Le Tribunal administratif de Clermont-Ferrand a rejeté la requête de M. A... contestant le refus du préfet du Puy-de-Dôme d’accorder le regroupement familial pour son épouse. Le préfet avait fondé son refus sur l’insuffisance des ressources du requérant sur la période de référence. Le tribunal a jugé que les moyens soulevés par M. A..., portant sur la suffisance actuelle de ses ressources et l’avis favorable de l’OFII sur son logement, étaient inopérants car ils ne contestaient pas utilement le motif de la décision. La requête a donc été rejetée sur le fondement du 7° de l’article R. 222-1 du code de justice administrative.
Texte intégral
Vu la procédure suivante :
Par une requête enregistrée le 3 novembre 2025, M. B... A... demande au tribunal d’annuler l’arrêté du 31 octobre 2024 par lequel le préfet du Puy-de-Dôme a rejeté sa demande de regroupement familial au profit de son épouse.
Il soutient que :
- il perçoit des ressources suffisantes pour accueillir son épouse ; il perçoit la somme de 1 459,17 euros par mois ;
- l’office français de l’immigration et de l’intégration a considéré que son logement pouvait accueillir son épouse.

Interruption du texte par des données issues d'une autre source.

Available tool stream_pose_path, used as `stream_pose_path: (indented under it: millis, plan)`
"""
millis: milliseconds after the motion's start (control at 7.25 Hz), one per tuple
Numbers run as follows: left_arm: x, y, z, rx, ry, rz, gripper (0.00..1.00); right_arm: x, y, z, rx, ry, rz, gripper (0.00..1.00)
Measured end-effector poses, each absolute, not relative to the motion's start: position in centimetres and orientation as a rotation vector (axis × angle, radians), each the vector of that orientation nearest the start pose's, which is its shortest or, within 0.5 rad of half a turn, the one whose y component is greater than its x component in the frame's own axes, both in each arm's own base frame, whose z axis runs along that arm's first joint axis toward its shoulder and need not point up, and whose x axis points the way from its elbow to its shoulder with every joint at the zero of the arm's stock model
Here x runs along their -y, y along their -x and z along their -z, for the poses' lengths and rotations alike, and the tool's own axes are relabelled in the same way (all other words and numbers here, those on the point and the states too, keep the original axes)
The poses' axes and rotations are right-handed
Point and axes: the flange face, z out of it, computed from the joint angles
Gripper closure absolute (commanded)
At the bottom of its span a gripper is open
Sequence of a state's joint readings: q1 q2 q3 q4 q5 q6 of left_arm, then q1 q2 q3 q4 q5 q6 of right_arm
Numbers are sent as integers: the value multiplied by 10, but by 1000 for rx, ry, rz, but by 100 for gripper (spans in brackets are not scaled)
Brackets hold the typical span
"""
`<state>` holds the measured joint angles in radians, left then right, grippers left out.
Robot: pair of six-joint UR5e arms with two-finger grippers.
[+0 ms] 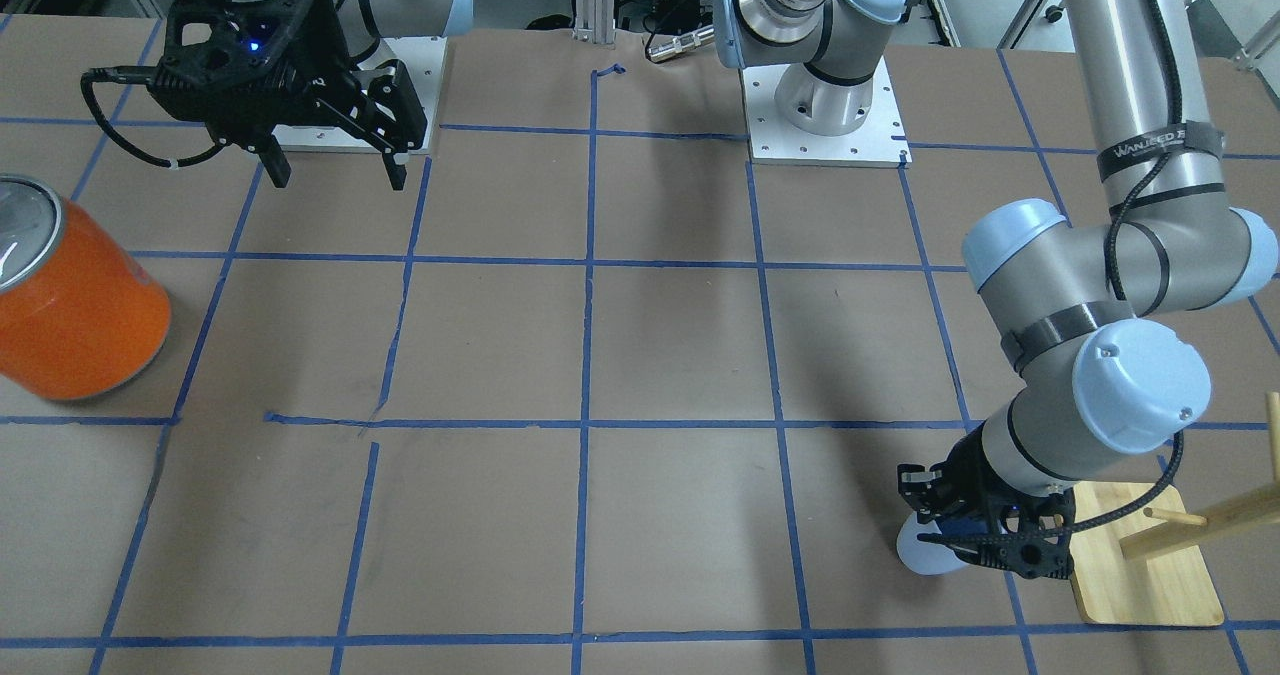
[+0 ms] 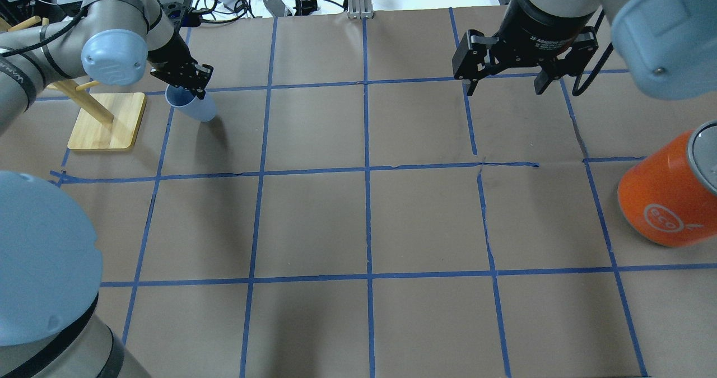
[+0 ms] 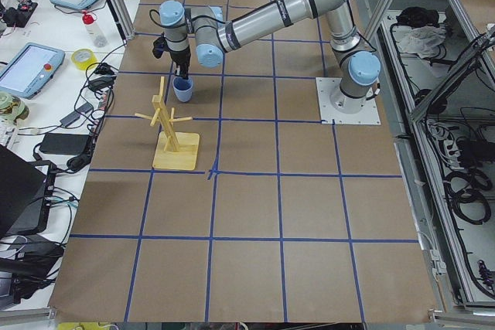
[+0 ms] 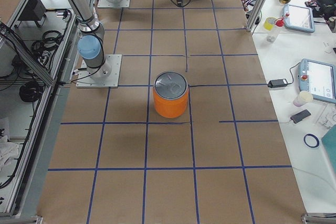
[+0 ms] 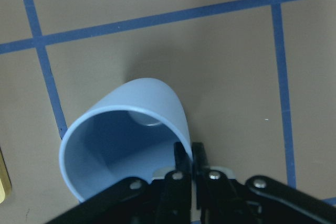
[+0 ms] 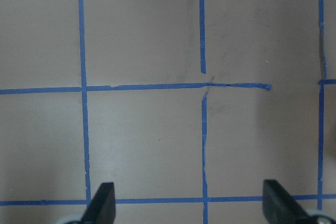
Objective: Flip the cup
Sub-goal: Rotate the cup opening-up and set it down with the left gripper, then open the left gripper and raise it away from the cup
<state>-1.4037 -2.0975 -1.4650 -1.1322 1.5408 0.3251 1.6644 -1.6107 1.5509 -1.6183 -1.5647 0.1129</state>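
While a wooden rack (image 2: 106, 121) stands near, my left gripper (image 5: 186, 156) pinches the rim of the mouth-up, pale-blue cup (image 5: 152, 103); right gripper (image 2: 506, 87) spread wide.

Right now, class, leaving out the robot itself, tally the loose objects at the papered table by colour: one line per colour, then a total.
Light blue: 1, the cup
Orange: 1, the can
Pale wood: 1, the peg stand
Total: 3
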Motion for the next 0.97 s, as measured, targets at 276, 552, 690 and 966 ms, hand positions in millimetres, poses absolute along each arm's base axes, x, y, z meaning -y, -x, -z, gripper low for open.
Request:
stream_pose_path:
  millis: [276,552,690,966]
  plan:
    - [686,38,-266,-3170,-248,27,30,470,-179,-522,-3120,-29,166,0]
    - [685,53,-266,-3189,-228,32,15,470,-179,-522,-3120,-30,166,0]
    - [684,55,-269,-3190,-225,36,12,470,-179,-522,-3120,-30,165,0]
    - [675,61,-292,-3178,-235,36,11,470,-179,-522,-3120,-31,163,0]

Vu l’ensemble des pièces du dossier ;
Vu le code de justice administrative.
Considérant ce qui suit :
Aux termes de l'article R. 222-1 du code de justice administrative : « Les présidents de tribunal administratif (…) peuvent, par ordonnance :(...) 7° Rejeter, après l'expiration du délai de recours ou, lorsqu'un mémoire complémentaire a été annoncé, après la production de ce mémoire, les requêtes ne comportant que des moyens de légalité externe manifestement infondés, des moyens irrecevables, des moyens inopérants ou des moyens qui ne sont assortis que de faits manifestement insusceptibles de venir à leur soutien ou ne sont manifestement pas assortis des précisions permettant d'en apprécier le bien-fondé.(…) ».
Par un arrêté du 31 octobre 2024, le préfet du Puy-de-Dôme a rejeté la demande de regroupement familial de M. A... au profit de son épouse au motif qu’il ne justifiait pas de ressources suffisantes sur la période de référence. Toutefois, en se bornant à soutenir que l’OFII a estimé que son logement pouvait accueillir son épouse et qu’il perçoit actuellement des ressources suffisantes, M. A... ne conteste pas utilement le motif qui lui est opposé. En outre, le requérant ne conteste pas ne pas avoir perçu les ressources nécessaires sur la période de douze mois précédent sa demande. Par suite, la requête de M. A..., qui n’est assortie que de moyens inopérants, doit être rejetée en application du 7° de l’article R. 222-1 du code de justice administrative.
O R D O N N E :
Article 1er : La requête de M. A... est rejetée.
Article 2 : La présente ordonnance sera notifiée à M. B... A....
Fait à Clermont-Ferrand, le 8 janvier 2026.
La présidente du tribunal,
S. BADER-KOZA
La République mande et ordonne au préfet du Puy-de-Dôme, en ce qui le concerne ou à tous commissaires de justice à ce requis en ce qui concerne les voies de droit commun, contre les parties privées, de pourvoir à l'exécution de la présente décision.